| EXERCISE |
With the first line as the start and the line containing "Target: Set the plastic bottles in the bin" as the end, write out every line of the records exactly.

| Collection entries |
---*---
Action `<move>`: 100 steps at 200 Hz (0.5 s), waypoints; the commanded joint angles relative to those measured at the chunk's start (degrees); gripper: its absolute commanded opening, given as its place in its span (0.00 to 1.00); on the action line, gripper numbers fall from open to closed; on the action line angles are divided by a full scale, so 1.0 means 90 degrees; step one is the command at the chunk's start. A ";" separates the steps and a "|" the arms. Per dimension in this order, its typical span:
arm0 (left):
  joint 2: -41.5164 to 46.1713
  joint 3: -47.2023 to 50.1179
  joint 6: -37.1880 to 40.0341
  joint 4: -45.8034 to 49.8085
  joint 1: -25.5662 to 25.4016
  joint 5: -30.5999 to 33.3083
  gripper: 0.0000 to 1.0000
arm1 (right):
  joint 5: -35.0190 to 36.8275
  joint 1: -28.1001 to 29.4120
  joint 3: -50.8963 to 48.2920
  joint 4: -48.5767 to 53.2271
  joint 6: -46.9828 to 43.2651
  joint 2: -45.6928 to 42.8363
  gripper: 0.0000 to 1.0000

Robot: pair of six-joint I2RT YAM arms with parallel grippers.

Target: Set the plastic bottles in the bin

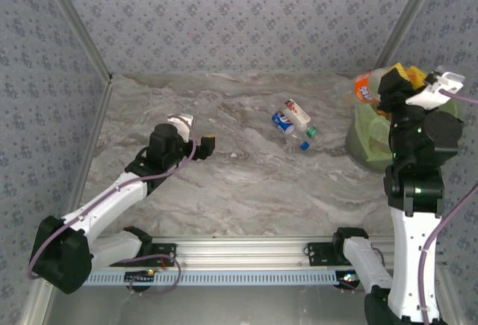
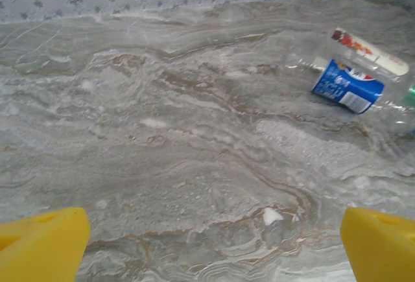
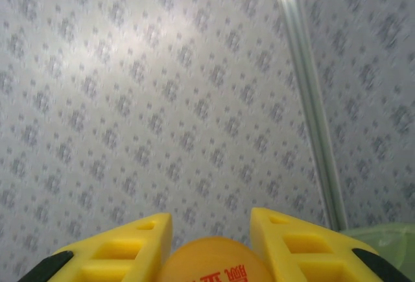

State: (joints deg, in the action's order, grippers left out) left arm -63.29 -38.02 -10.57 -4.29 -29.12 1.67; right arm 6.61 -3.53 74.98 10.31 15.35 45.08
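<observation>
Plastic bottles [image 1: 284,122]: two lie on the counter [image 1: 224,183], left jaws spread; right jaws pinch an orange-labelled one [image 1: 364,87] over the bin [image 1: 367,138]; we judge release due next.

Blue-label bottle [image 2: 347,86], right of centre: white lettering on blue, red-white-blue mark at label end, wording illegible.
White-label bottle [image 2: 373,53], just on far side of it: red print, unreadable.
Orange-label bottle [image 3: 217,262], far right, gripped by right gripper [image 3: 211,220]: tops of red characters, cut off at frame edge, unreadable.
</observation>
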 commanded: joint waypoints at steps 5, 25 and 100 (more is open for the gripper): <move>0.0033 0.0018 -0.0064 -0.0297 0.0032 0.0547 0.99 | 0.0981 -0.0139 -0.0145 -0.0912 -0.0430 -0.0051 0.00; -0.0026 -0.0024 -0.0098 -0.0243 0.0028 0.0719 0.99 | 0.1367 -0.0507 -0.0246 -0.1098 -0.0407 0.0130 0.00; 0.0073 0.0165 -0.0291 -0.0283 0.0030 0.0909 0.99 | 0.0865 -0.2713 -0.0224 -0.0960 0.0872 0.1119 0.00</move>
State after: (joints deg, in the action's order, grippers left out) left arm -63.48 -37.30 -12.10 -5.17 -29.12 8.69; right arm 14.15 -23.14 72.86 2.74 18.31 52.60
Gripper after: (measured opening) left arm 0.992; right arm 0.348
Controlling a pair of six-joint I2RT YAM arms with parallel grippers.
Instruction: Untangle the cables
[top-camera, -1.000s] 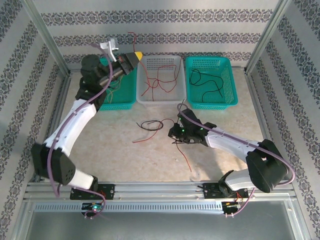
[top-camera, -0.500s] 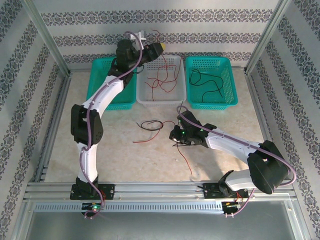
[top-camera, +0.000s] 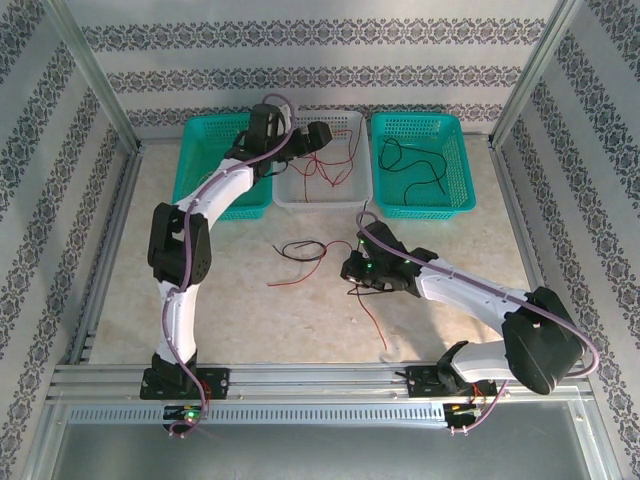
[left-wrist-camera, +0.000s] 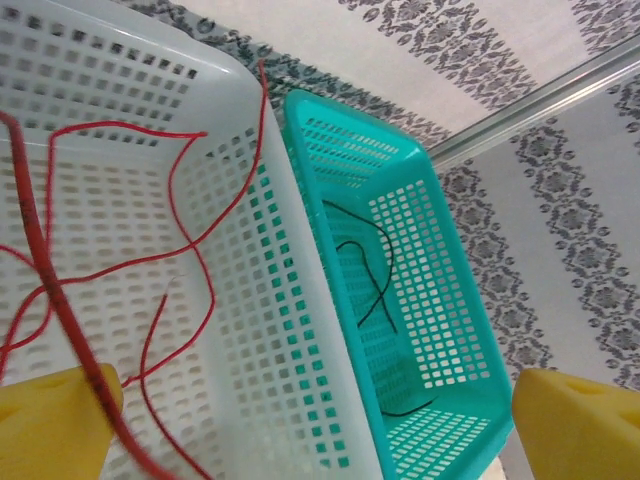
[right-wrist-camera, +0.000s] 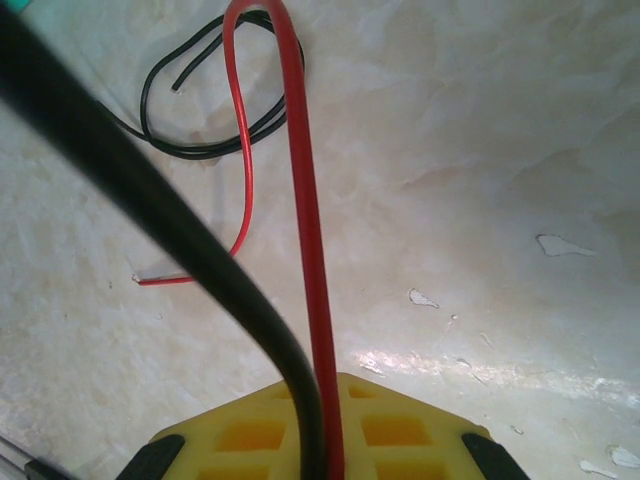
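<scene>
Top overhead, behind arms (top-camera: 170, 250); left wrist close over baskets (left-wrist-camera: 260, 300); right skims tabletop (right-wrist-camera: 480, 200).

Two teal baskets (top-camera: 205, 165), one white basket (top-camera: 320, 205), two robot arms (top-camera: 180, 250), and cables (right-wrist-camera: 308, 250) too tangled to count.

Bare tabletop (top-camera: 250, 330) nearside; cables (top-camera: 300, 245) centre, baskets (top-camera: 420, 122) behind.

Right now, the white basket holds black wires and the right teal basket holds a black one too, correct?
No: the white basket holds red wires, as the top view shows. The right teal basket does hold a black wire.
</scene>
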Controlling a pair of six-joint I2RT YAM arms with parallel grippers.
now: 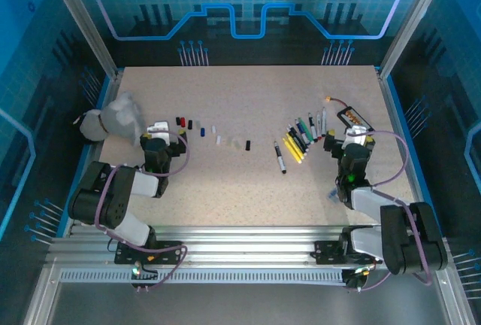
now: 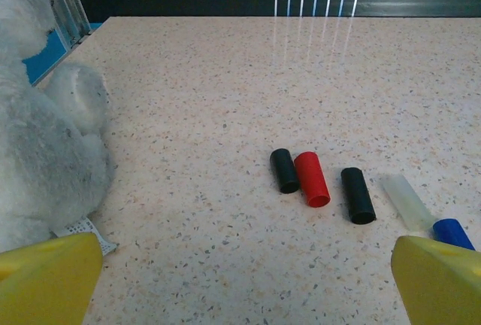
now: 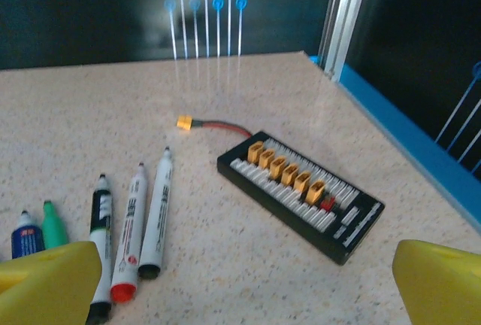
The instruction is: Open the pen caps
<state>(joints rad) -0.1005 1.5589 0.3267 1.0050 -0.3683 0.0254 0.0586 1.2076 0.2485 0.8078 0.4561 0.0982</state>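
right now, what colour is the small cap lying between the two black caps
Red. The short red plastic cap shows best in the left wrist view.

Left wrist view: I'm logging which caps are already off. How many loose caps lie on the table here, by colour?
Black caps: 2
Red cap: 1
Clear white cap: 1
Blue cap: 1
Total: 5

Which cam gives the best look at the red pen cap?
Left wrist: the red cap lies close and sharp, open end toward the camera, between two black caps. Top external shows the red cap merely as a tiny speck, too small for detail.
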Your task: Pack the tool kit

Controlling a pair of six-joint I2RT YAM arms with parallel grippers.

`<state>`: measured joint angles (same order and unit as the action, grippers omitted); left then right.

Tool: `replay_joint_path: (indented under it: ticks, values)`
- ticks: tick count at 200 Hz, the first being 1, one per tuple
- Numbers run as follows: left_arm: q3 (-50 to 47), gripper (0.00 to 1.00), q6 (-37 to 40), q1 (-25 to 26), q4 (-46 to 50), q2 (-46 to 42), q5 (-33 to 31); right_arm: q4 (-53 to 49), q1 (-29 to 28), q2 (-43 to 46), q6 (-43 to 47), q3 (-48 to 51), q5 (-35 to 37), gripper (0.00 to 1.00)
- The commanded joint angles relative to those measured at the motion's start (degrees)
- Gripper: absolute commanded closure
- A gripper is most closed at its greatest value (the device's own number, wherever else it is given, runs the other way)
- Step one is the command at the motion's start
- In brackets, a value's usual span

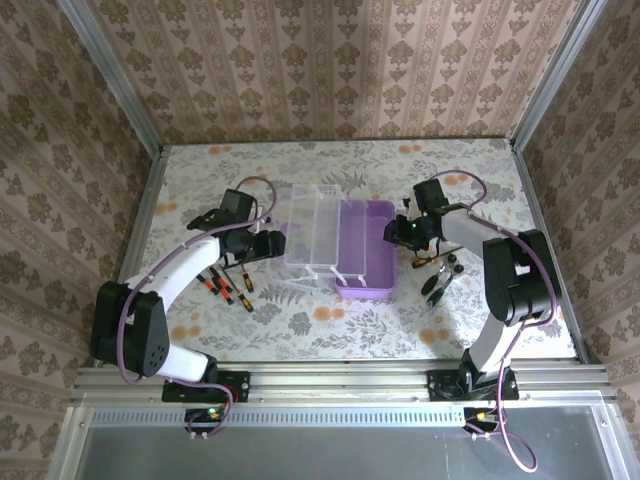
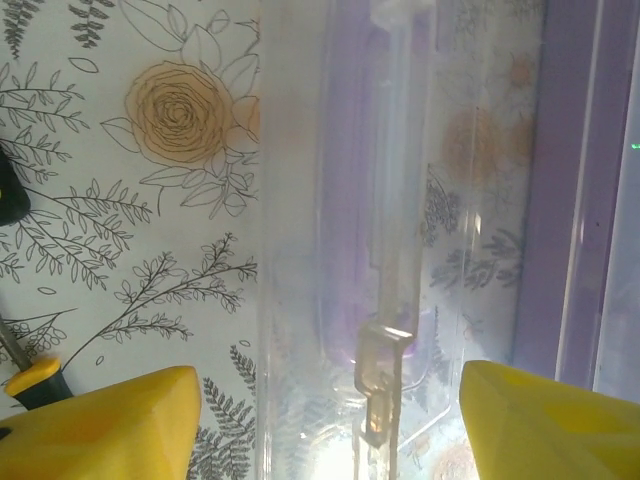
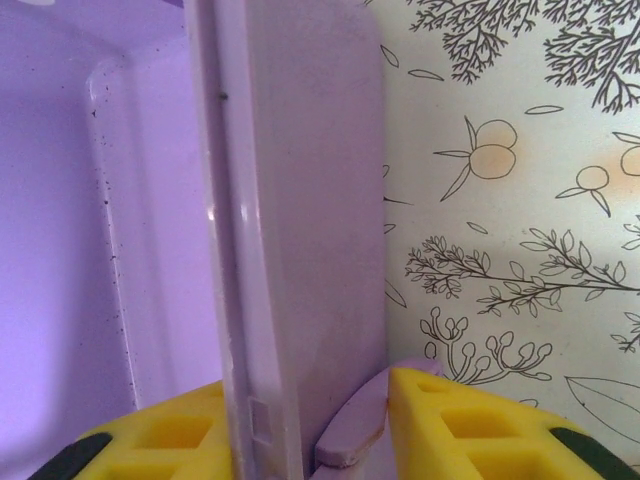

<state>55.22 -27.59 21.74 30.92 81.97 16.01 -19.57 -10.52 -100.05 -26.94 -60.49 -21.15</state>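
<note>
The tool kit's purple box [image 1: 365, 252] lies open mid-table, its clear lid [image 1: 308, 236] folded out to the left. My left gripper [image 1: 270, 243] is at the lid's left side. In the left wrist view the left gripper [image 2: 330, 385] is open, its yellow fingers [image 2: 120, 425] standing apart on either side of the clear lid [image 2: 340, 200] without touching it. My right gripper [image 1: 405, 232] is shut on the box's right wall [image 3: 300, 200], one finger inside, one outside against a purple latch tab [image 3: 355, 425]. Several orange-and-black screwdrivers [image 1: 225, 285] lie on the table left of the lid.
More small tools [image 1: 437, 278] lie right of the box beside the right arm. One screwdriver handle [image 2: 35, 380] is close to the left finger. Metal frame rails and patterned walls close in the floral table [image 1: 330, 320] on three sides.
</note>
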Motion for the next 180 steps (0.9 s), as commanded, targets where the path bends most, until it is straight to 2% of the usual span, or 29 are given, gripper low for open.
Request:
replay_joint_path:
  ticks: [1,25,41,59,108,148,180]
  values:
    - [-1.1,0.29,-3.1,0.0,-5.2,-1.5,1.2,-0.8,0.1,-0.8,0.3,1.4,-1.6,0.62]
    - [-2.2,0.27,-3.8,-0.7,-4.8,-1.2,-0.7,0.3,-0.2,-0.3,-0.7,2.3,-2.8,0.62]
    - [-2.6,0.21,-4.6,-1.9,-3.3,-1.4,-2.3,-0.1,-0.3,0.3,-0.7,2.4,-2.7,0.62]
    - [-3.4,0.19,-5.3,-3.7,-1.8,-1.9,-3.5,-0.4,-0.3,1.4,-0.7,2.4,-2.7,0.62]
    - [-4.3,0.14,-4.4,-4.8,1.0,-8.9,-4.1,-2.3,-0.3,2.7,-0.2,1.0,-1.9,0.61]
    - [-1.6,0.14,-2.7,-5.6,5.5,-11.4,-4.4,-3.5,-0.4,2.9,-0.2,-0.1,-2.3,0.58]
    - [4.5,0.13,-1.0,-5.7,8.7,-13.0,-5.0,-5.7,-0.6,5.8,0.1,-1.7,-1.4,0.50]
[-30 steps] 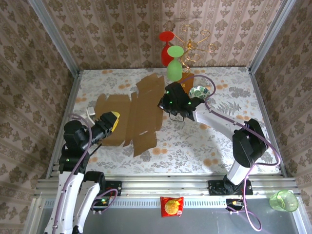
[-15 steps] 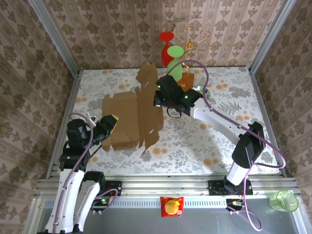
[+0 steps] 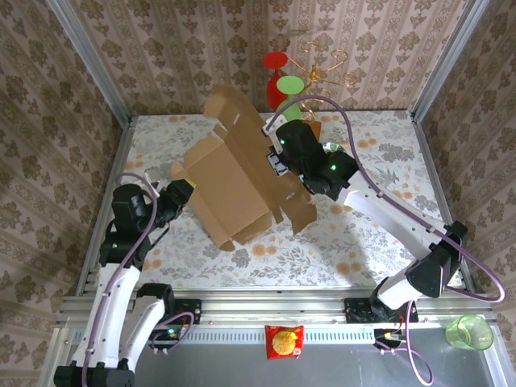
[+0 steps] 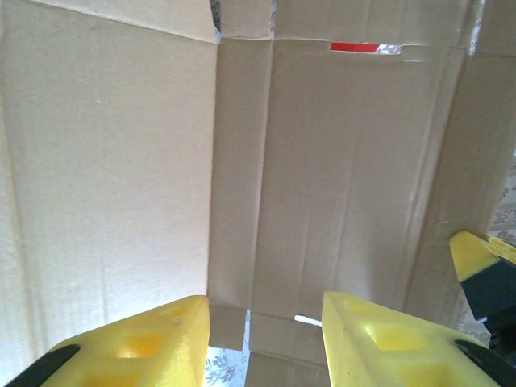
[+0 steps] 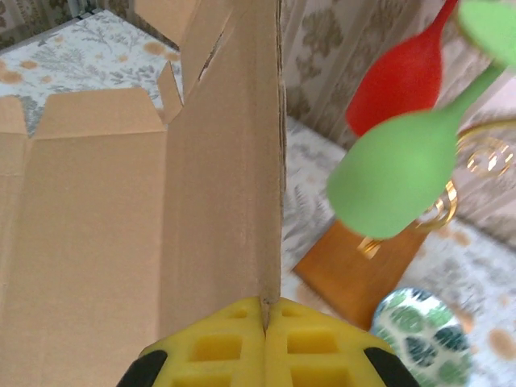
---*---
| FINISHED TASK |
Action `<move>`: 100 steps at 200 Hz (0.5 s), waypoints; the commanded joint angles relative to those measured at the chunk's start (degrees); gripper: its absolute commanded opening, given as its place in its span (0.00 to 1.00); on the action line, gripper numbers fall from open to closed; on the action line angles are divided by a full scale, so 1.0 means 90 degrees; step one is the command at the chunk's start. A ";" separates the steps and a "|" the arms. Per dimension in this order, its typical span:
arm0 (left):
  joint 2: -41.5164 to 46.1713
  joint 3: -47.2023 to 50.1179
  joint 6: -37.1880 to 40.0341
  joint 4: -45.8034 to 49.8085
  joint 1: -25.5662 to 25.4016
  joint 5: -30.5999 to 33.3083
  gripper: 0.0000 to 1.0000
arm1 (right):
  joint 5: -35.0190 to 36.8275
  joint 1: -28.1001 to 29.4120
  joint 3: -50.8963 to 48.2920
  joint 4: -48.5767 to 53.2271
  joint 6: -46.9828 to 43.2651
  joint 2: -45.6928 to 42.8363
  gripper: 0.0000 to 1.0000

Robot: pair of six-joint I2RT YAM arms with parallel grippers.

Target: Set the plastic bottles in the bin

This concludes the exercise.